**Required work:** Please print all the lines below exactly as they are written.
Records for the task below:
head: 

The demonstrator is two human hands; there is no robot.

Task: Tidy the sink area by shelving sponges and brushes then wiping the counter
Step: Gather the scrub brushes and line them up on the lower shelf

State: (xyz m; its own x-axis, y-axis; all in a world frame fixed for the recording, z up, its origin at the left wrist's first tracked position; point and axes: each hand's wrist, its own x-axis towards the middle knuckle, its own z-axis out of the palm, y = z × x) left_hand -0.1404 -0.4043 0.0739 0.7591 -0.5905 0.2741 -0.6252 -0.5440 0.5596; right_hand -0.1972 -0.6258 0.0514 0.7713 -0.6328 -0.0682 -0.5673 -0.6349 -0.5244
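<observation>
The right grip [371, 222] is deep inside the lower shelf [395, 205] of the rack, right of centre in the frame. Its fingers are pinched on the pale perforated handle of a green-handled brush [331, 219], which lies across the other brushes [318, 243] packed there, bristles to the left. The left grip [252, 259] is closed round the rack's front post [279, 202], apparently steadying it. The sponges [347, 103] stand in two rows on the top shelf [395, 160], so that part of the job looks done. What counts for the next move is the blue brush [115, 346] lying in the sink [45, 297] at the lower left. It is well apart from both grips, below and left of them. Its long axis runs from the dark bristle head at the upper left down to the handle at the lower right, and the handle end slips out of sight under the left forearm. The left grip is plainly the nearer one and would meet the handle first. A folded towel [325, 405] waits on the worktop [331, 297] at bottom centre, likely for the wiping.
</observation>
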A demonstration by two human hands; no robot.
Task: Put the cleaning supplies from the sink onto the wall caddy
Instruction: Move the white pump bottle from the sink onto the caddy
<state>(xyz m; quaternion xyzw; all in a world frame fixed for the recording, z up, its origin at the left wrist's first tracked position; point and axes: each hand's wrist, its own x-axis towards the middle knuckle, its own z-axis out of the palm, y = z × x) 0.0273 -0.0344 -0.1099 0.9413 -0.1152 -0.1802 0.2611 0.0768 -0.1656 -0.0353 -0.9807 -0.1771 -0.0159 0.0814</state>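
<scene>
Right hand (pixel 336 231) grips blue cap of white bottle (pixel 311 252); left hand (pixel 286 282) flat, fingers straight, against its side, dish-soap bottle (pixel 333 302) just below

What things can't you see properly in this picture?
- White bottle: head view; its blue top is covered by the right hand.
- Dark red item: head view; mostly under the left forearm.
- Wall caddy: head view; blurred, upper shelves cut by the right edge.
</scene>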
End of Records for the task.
**Completed exercise:**
head: 

The demonstrator is two human hands; there is no robot.

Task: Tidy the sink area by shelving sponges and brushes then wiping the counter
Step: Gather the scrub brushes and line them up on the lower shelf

State: (xyz m; its own x-axis, y-axis; all in a world frame fixed for the recording, z up, its origin at the left wrist's first tracked position; point and axes: each hand's wrist, its own x-axis towards the middle knuckle, its own z-axis out of the palm, y = z × x) left_hand -0.1404 -0.4043 0.0739 0.7591 -0.5905 0.2741 -0.6252 -0.5440 0.5596; right_hand -0.1972 -0.6258 0.0514 0.7713 -0.6328 -0.0682 -0.5673 -0.6349 -0.5244
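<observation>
The right grip [371, 222] is deep inside the lower shelf [395, 205] of the rack, right of centre in the frame. Its fingers are pinched on the pale perforated handle of a green-handled brush [331, 219], which lies across the other brushes [318, 243] packed there, bristles to the left. The left grip [252, 259] is closed round the rack's front post [279, 202], apparently steadying it. The sponges [347, 103] stand in two rows on the top shelf [395, 160], so that part of the job looks done. What counts for the next move is the blue brush [115, 346] lying in the sink [45, 297] at the lower left. It is well apart from both grips, below and left of them. Its long axis runs from the dark bristle head at the upper left down to the handle at the lower right, and the handle end slips out of sight under the left forearm. The left grip is plainly the nearer one and would meet the handle first. A folded towel [325, 405] waits on the worktop [331, 297] at bottom centre, likely for the wiping.
</observation>
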A demonstration by two human hands; no robot.
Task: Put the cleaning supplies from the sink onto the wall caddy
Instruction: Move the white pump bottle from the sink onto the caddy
<state>(xyz m; quaternion xyzw; all in a world frame fixed for the recording, z up, its origin at the left wrist's first tracked position; point and axes: each hand's wrist, its own x-axis towards the middle knuckle, its own z-axis out of the palm, y = z × x) 0.0273 -0.0344 -0.1099 0.9413 -0.1152 -0.1802 0.2611 0.0768 -0.1656 -0.0353 -0.9807 -0.1771 -0.0159 0.0814</state>
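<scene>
Right hand (pixel 336 231) grips blue cap of white bottle (pixel 311 252); left hand (pixel 286 282) flat, fingers straight, against its side, dish-soap bottle (pixel 333 302) just below

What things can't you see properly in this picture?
- White bottle: head view; its blue top is covered by the right hand.
- Dark red item: head view; mostly under the left forearm.
- Wall caddy: head view; blurred, upper shelves cut by the right edge.
</scene>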

The output is done.